Use this practical guide to successfully handle the challenges encountered when designing an enterprise data lake and learn industry best practices to resolve issues.
When designing an enterprise data lake you often hit a roadblock when you must leave the comfort of the relational world and learn the nuances of handling non-relational data. Starting from sourcing data into the Hadoop ecosystem, you will go through stages that can bring up tough questions such as data processing, data querying, and security. Concepts such as change data capture and data streaming are covered. The book takes an end-to-end solution approach in a data lake environment that includes data security, high availability, data processing, data streaming, and more. Each chapter includes application of a concept, code snippets, and use case demonstrations to provide you with a practical approach. You will learn the concept, scope, application, and starting point.

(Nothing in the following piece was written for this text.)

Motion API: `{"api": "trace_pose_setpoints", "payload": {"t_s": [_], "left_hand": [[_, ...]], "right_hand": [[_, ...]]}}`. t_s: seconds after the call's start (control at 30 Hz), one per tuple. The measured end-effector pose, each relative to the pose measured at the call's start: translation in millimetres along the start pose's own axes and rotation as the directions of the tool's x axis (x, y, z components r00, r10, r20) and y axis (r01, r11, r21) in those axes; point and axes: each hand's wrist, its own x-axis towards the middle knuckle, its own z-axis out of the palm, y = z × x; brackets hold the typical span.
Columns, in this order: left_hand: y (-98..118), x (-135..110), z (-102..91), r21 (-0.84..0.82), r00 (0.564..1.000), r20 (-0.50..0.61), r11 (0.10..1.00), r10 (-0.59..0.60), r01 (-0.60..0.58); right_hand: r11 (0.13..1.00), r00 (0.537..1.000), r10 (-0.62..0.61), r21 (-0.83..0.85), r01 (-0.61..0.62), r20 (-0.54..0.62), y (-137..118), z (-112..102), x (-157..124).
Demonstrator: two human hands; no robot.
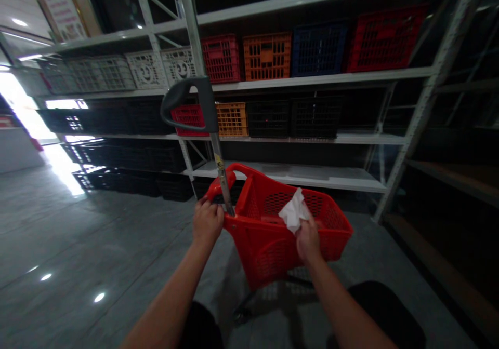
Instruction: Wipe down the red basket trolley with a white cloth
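Note:
A small red plastic shopping cart (268,245) stands on the floor in front of me, with perforated sides and a red push handle (220,185). A metal pole with a grey loop grip (206,105) rises from its handle end. My left hand (208,218) is closed around the near end of the red handle. In my right hand (309,239) is a crumpled white tissue (294,211), pinched above the near rim of the basket. The fingertips of the right hand are partly hidden behind the tissue.
Metal shelving (312,81) runs behind the cart, holding a red crate (385,40), an orange crate (267,55), a blue crate (318,50) and several white and black ones. Grey tiled floor (117,245) lies to the left. A wooden shelf (460,180) is at right.

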Motion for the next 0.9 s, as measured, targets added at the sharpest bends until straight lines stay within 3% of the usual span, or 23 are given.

Saurabh K. Gupta is a technology leader, published author, and data enthusiast with more than a decade of experience in data architecture, engineering, development, and administration. Working as Data & Analytics Manager at GE, he focusses on data lake analytical programs to build digital solutions for business stakeholders. In the past, he has worked extensively with Oracle database design and development, PaaS and IaaS cloud service models, consolidation, and in-memory technologies. Prior to authoring "Practical Enterprise Data Lake Insights" with Apress in 2018, he worked with Packt publishing for "Advanced Oracle PL/SQL Developer's Guide" in 2016, and "Oracle Advanced PL/SQL Developer Professional Guide" in 2012. He is a frequent speaker a conferences organized by the data and analytics user community and technical institutions. He tweets at @saurabhkg and blogs at sbhoracle.wordpress.com.
For me this book is also a good primer for some of the problems related to data lakes. It covers everything from setup, to roles/security and finally observability.